Exercise brief: Report how many lines of the following entries include the string "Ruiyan"; respond with the number alone.

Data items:
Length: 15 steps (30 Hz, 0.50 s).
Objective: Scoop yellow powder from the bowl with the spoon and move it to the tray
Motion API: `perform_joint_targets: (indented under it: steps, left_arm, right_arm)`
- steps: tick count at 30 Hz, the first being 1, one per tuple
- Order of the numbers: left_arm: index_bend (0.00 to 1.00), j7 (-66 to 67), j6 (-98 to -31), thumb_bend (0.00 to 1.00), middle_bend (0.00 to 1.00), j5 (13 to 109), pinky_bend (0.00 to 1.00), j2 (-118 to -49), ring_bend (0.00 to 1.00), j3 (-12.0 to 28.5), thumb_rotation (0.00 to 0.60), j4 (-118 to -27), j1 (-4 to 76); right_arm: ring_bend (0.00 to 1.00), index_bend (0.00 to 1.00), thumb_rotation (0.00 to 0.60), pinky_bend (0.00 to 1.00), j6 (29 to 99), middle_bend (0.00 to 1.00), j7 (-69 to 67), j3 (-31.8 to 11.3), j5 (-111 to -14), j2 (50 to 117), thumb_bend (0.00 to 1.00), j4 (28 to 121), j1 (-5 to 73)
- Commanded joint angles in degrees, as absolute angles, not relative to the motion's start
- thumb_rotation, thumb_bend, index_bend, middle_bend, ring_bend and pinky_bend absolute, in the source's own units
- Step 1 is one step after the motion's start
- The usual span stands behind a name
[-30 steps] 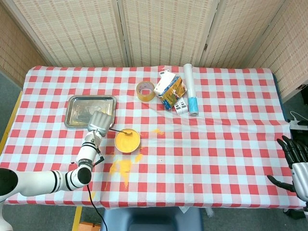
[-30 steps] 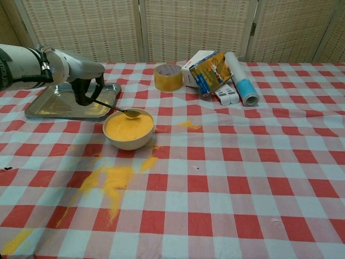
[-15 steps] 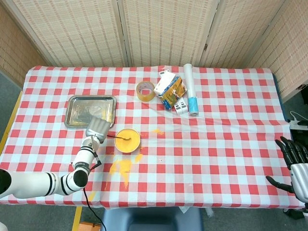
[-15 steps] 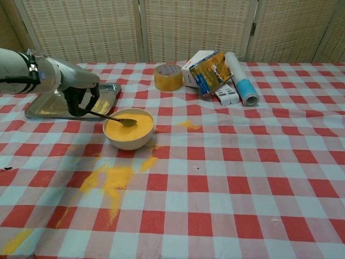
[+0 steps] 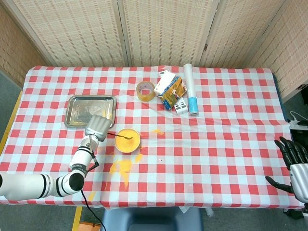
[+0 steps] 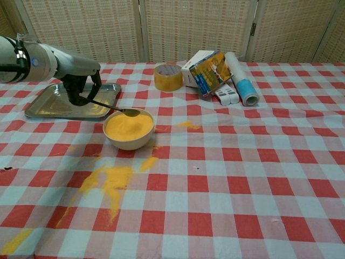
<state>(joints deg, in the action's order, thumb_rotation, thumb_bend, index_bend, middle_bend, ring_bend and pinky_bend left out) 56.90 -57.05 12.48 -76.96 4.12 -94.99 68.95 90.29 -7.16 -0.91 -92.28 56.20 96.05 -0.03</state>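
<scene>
A white bowl (image 6: 128, 129) (image 5: 127, 140) full of yellow powder stands on the checked cloth. My left hand (image 6: 81, 86) (image 5: 97, 127) grips the handle of a metal spoon (image 6: 119, 110) (image 5: 121, 136), whose bowl hovers just over the powder at the bowl's far rim. The steel tray (image 6: 56, 103) (image 5: 79, 110) lies left of the bowl, behind my left hand, with no powder visible in it. My right hand (image 5: 294, 163) hangs at the table's right edge, fingers spread, holding nothing.
Spilled yellow powder (image 6: 110, 181) streaks the cloth in front of the bowl, and a smaller patch (image 6: 186, 124) lies to its right. A tape roll (image 6: 167, 77), a carton (image 6: 207, 70) and a white roll (image 6: 241, 81) sit at the back.
The spoon dipped into the powder half a second ago and has since lifted to the bowl's far rim. My left hand rose and shifted slightly back toward the tray.
</scene>
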Motion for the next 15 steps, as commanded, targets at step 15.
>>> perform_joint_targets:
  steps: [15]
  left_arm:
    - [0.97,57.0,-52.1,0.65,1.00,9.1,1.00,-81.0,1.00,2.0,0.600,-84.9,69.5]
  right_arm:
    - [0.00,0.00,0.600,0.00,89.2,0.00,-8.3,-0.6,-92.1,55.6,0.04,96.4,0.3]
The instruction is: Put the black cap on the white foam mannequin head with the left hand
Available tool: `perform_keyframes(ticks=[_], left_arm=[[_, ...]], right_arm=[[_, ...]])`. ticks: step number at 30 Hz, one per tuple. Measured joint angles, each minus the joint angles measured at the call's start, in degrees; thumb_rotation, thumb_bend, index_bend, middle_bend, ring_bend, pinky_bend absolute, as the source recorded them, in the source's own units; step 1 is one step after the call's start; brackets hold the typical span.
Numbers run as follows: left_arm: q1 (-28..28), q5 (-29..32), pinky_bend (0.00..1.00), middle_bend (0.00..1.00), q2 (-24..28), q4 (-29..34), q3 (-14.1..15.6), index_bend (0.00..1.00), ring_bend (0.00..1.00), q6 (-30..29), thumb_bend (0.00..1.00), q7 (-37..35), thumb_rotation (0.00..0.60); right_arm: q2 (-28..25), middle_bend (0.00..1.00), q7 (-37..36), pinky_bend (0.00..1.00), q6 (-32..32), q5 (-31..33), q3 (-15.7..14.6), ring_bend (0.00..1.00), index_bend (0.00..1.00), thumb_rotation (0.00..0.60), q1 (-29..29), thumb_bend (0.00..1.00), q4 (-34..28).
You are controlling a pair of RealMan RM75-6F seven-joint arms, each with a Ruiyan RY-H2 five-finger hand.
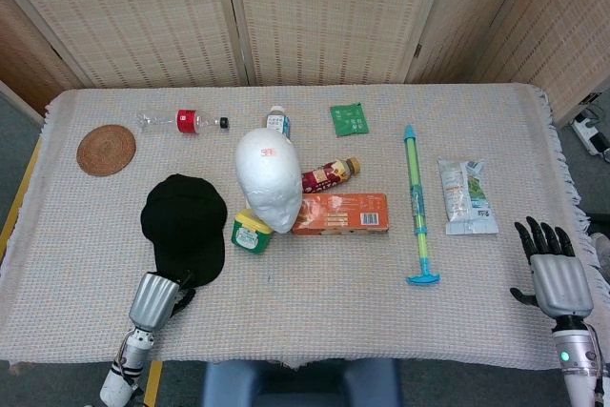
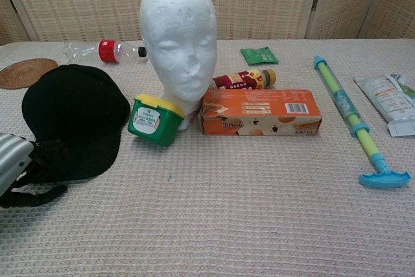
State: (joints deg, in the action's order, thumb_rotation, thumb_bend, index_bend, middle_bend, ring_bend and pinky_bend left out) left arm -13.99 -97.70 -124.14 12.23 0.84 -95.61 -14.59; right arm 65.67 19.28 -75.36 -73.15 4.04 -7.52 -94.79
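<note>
The black cap [image 1: 184, 221] lies flat on the table, left of the white foam mannequin head [image 1: 268, 178], which stands upright near the middle. In the chest view the cap [image 2: 74, 128] is at the left and the mannequin head [image 2: 179, 43] is behind it to the right. My left hand [image 1: 157, 297] is at the cap's near edge, its dark fingers reaching the brim. The chest view shows the left hand [image 2: 14, 170] with its thumb lying on the cloth just apart from the brim. My right hand [image 1: 555, 274] rests open at the table's near right, holding nothing.
A green tub [image 2: 154, 119] and an orange box [image 2: 260, 112] stand against the mannequin head's base, with a brown bottle [image 1: 330, 175] behind. Further off lie a water pump toy [image 1: 416, 207], a wipes packet [image 1: 466, 195], a green sachet [image 1: 349, 118], a plastic bottle [image 1: 181, 121] and a woven coaster [image 1: 106, 150].
</note>
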Motion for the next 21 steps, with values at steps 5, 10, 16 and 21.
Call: perform_keyframes(ticks=[5, 10, 16, 21], left_arm=[[-0.8, 1.4, 1.00, 1.00, -0.9, -1.6, -0.1, 0.54, 1.00, 2.3, 0.29, 0.3, 0.600], [-1.7, 3.2, 1.00, 1.00, -1.5, -2.8, -1.0, 0.54, 1.00, 3.7, 0.30, 1.4, 0.600], [-2.3, 4.4, 1.00, 1.00, -1.3, -4.0, -1.3, 0.56, 1.00, 4.6, 0.36, 2.4, 0.600], [-2.9, 5.4, 1.00, 1.00, -0.6, -4.0, -1.9, 0.68, 1.00, 3.5, 0.41, 2.2, 0.600]], right_arm=[[-0.6, 0.00, -0.4, 0.00, 0.5, 0.7, 0.0, 0.00, 0.00, 0.600, -0.1, 0.05, -0.6], [-1.3, 0.00, -1.1, 0.00, 0.6, 0.7, 0.0, 0.00, 0.00, 0.600, -0.1, 0.05, -1.2], [-2.1, 0.00, -1.8, 0.00, 1.4, 0.4, -0.5, 0.00, 0.00, 0.600, -0.3, 0.05, -1.9], [-2.3, 0.00, -1.9, 0.00, 1.9, 0.4, -0.8, 0.00, 0.00, 0.600, -0.4, 0.05, -2.2]])
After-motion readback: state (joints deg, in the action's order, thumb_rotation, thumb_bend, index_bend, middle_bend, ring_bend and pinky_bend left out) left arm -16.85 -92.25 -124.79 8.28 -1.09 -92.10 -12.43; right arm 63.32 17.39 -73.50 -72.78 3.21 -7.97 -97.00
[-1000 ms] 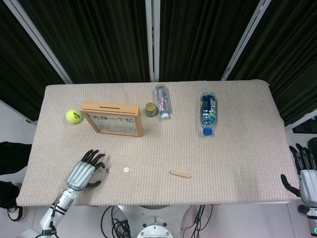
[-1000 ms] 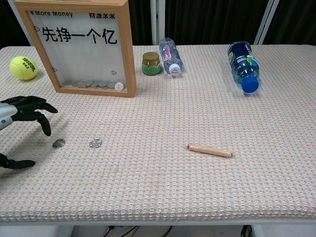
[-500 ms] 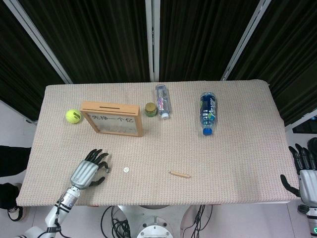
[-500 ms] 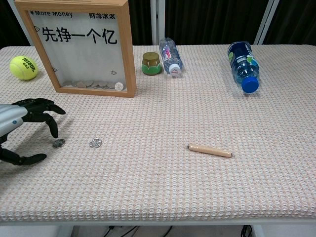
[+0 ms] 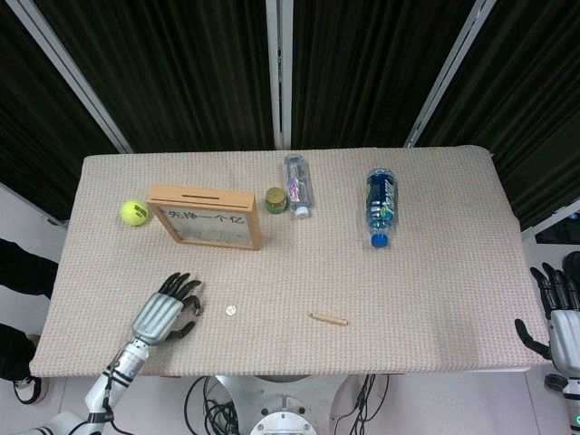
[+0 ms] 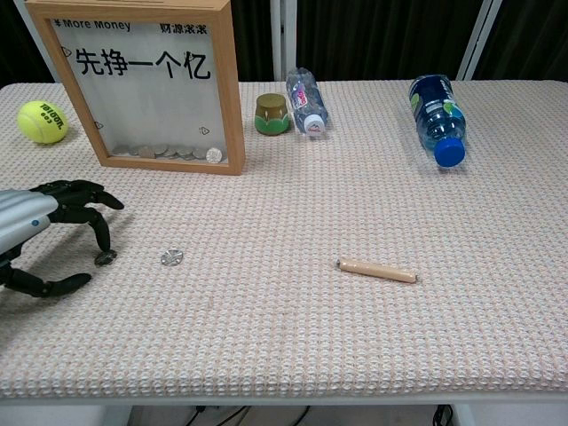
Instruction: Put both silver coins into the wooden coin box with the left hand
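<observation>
We find the left hand (image 6: 40, 232) at the lower left of the chest view, palm down over the table (image 6: 355, 337), fingers arched downward and spread, thumb stretched low along the cloth beneath them. One fingertip (image 6: 104, 251) comes down at the first silver coin (image 6: 106, 258); we cannot tell whether it presses the coin or only meets its edge. Nothing is gripped: the hand is open.

The second silver coin (image 6: 171, 257) lies flat just to the right of the first, apart from the fingers. In the head view it shows as a small bright dot (image 5: 231, 310) right of the hand (image 5: 163, 315), whose forearm runs off the lower left corner.

The wooden coin box (image 6: 142, 80) stands upright at upper left, a slot along its top edge in the head view (image 5: 207, 217), several coins lying along its bottom behind the pane.

The right hand (image 5: 555, 313) sits at the lower right edge of the head view, off the table, fingers upright and apart, holding nothing.
</observation>
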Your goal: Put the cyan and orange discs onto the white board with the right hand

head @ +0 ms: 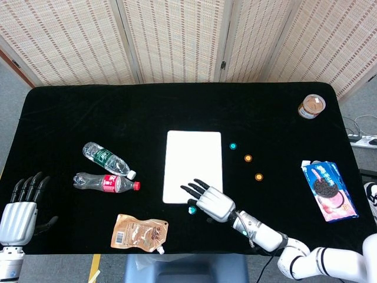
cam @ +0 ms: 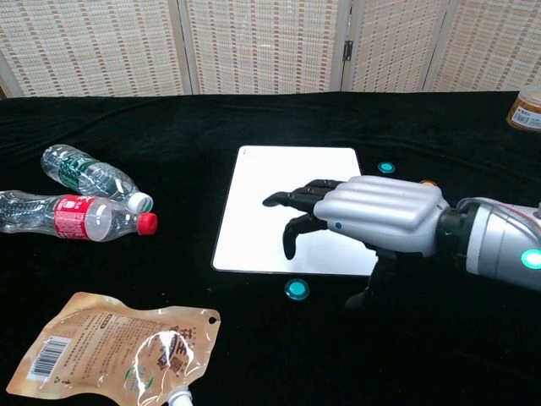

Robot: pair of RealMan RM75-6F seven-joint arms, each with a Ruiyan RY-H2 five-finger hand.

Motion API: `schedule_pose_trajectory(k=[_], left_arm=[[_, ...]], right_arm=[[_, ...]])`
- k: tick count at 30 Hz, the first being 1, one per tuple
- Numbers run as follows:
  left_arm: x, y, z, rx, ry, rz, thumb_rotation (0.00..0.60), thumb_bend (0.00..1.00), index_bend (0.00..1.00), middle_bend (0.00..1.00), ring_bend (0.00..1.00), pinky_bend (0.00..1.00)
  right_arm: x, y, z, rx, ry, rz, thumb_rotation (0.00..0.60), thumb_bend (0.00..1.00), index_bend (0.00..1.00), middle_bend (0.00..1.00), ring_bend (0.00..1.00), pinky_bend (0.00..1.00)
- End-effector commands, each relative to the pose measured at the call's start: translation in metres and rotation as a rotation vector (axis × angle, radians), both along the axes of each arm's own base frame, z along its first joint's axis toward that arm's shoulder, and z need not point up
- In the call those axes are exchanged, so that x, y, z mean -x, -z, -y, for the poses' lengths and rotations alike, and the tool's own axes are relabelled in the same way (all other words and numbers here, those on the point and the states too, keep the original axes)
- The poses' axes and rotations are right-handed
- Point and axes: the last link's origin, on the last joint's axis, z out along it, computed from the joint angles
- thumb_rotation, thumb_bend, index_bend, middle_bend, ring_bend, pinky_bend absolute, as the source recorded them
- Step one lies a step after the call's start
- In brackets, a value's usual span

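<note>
The white board (head: 194, 159) (cam: 266, 182) lies at the table's middle. One cyan disc (head: 191, 209) (cam: 297, 290) sits just off the board's near edge. A second cyan disc (head: 233, 145) (cam: 386, 167) and two orange discs (head: 248, 158) (head: 258, 177) lie right of the board. My right hand (head: 211, 201) (cam: 376, 216) hovers with its fingers spread over the board's near right corner, just above and right of the near cyan disc, holding nothing. In the chest view it hides most of the orange discs. My left hand (head: 20, 206) rests open at the table's near left edge.
Two plastic bottles (head: 106, 158) (head: 106, 183) lie left of the board, with a brown pouch (head: 139, 233) in front of them. A blue cookie packet (head: 328, 190) is at the right edge and a brown jar (head: 311, 107) at the far right corner.
</note>
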Motion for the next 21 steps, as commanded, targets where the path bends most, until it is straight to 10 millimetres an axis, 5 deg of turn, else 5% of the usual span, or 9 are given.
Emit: schedule_pose_trajectory(k=[1,9,21], left_arm=[[0.000,0.001,0.000,0.003,-0.001,-0.001,0.600,0.20,0.07,0.04,0.03,0.00],[-0.001,0.001,-0.001,0.001,-0.001,-0.002,0.600,0.20,0.07,0.04,0.04,0.00],[-0.001,0.002,-0.004,0.005,-0.004,-0.003,0.600,0.20,0.07,0.04,0.03,0.00]], right_arm=[[-0.003,0.009,0.003,-0.003,-0.003,-0.006,0.600,0.20,0.35,0.00,0.00,0.00],[-0.007,0.026,0.009,-0.021,-0.003,-0.025,0.600,0.31,0.35,0.00,0.00,0.00],[-0.005,0.038,0.012,-0.030,0.005,-0.041,0.600,0.34,0.39,0.00,0.00,0.00]])
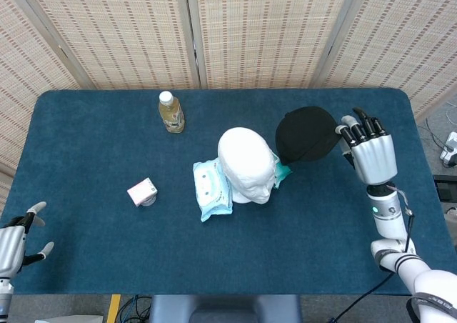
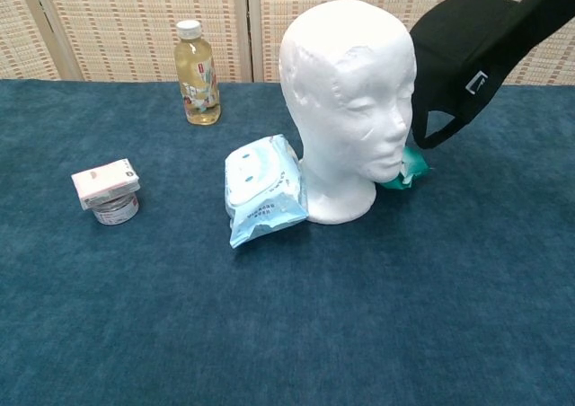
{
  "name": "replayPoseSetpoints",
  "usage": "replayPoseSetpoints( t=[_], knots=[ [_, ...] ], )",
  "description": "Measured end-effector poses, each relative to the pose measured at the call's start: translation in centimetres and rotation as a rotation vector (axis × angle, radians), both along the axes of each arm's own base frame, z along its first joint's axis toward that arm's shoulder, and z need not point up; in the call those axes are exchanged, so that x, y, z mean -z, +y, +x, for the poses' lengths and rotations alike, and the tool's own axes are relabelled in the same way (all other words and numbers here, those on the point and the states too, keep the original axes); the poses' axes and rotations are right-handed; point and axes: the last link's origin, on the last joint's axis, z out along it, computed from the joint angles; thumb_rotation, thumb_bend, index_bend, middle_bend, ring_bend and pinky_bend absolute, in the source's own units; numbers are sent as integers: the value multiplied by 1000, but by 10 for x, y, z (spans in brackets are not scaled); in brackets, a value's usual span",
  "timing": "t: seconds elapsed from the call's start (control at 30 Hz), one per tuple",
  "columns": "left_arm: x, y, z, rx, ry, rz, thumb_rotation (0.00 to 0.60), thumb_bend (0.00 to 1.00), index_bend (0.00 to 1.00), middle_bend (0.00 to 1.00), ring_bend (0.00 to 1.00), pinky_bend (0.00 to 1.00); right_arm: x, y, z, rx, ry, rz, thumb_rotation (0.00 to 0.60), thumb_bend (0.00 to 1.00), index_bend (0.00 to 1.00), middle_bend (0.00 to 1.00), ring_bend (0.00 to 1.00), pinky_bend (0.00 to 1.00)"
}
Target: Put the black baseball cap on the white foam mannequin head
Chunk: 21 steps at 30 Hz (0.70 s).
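The white foam mannequin head (image 1: pixel 247 164) (image 2: pixel 349 101) stands upright at the table's middle. The black baseball cap (image 1: pixel 305 134) (image 2: pixel 472 48) hangs in the air just to its right, tilted steeply, its strap side toward the head's face. My right hand (image 1: pixel 369 154) holds the cap by its brim on the right; the chest view shows only the cap, not the hand. My left hand (image 1: pixel 14 246) rests low at the table's near left corner with its fingers apart and nothing in them.
A pale blue wipes pack (image 1: pixel 211 189) (image 2: pixel 260 189) leans against the head's left side. A teal packet (image 2: pixel 409 168) lies by its chin. A drink bottle (image 1: pixel 171 112) (image 2: pixel 198 74) stands at the back left. A small pink box on a jar (image 1: pixel 142 192) (image 2: pixel 108 190) sits at the left.
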Motion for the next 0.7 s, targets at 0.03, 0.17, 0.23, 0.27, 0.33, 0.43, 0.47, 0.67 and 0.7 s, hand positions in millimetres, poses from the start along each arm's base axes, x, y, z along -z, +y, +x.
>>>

Response area: 2